Hsa_circ_0001361 facilitates cell progression and glycolytic metabolism in neuroblastoma via interacting with mir-490-5p to induce TRIM2 upregulation

Circular RNAs (circRNAs) can regulate the progression of neuroblastoma (NB) via miRNA/mRNA axis. This study aimed to investigate the functional mechanism of hsa_circ_0001361 in NB. Hsa_circ_0001361, miR-490-5p and tripartite motif 2 (TRIM2) were detected through reverse transcription-quantitative polymerase chain reaction. The proliferation ability was examined using cell counting kit-8 assay, colony formation assay and ethynyl-2'-deoxyuridine assay. Cell migration and invasion were assessed via transwell assay and wound healing assay.
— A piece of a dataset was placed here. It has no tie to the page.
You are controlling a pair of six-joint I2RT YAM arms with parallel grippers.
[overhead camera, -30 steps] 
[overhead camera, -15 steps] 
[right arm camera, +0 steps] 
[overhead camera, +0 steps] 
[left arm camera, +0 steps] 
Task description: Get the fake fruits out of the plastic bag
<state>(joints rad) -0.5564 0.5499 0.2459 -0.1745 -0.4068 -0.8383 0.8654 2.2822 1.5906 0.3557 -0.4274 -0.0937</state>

The protein levels were measured by western blot. Glycolysis was analyzed via commercial kits. Dual-luciferase reporter assay and RNA immunoprecipitation assay were performed for target analysis. Hsa_circ_0001361 research in vivo was performed using xenograft tumor assay. Hsa_circ_0001361 was overexpressed in NB tissues and cells. Hsa_circ_0001361 downregulation suppressed cell proliferation, metastasis and glycolysis. Hsa_circ_0001361 served as a miR-490-5p sponge. The functions of hsa_circ_0001361 in NB cells were associated with miR-490-5p sponging effect. Hsa_circ_0001361 resulted in TRIM2 expression change via targeting miR-490-5p. MiR-490-5p acted as a tumor inhibitor in NB by downregulating TRIM2. Hsa_circ_0001361 knockdown reduced tumor growth in vivo through mediating miR-490-5p/TRIM2 axis. Our results suggested that hsa_circ_0001361 upregulated TRIM2 by absorbing miR-490-5p, thereby promoting cell malignant behaviors and glycolytic metabolism in NB.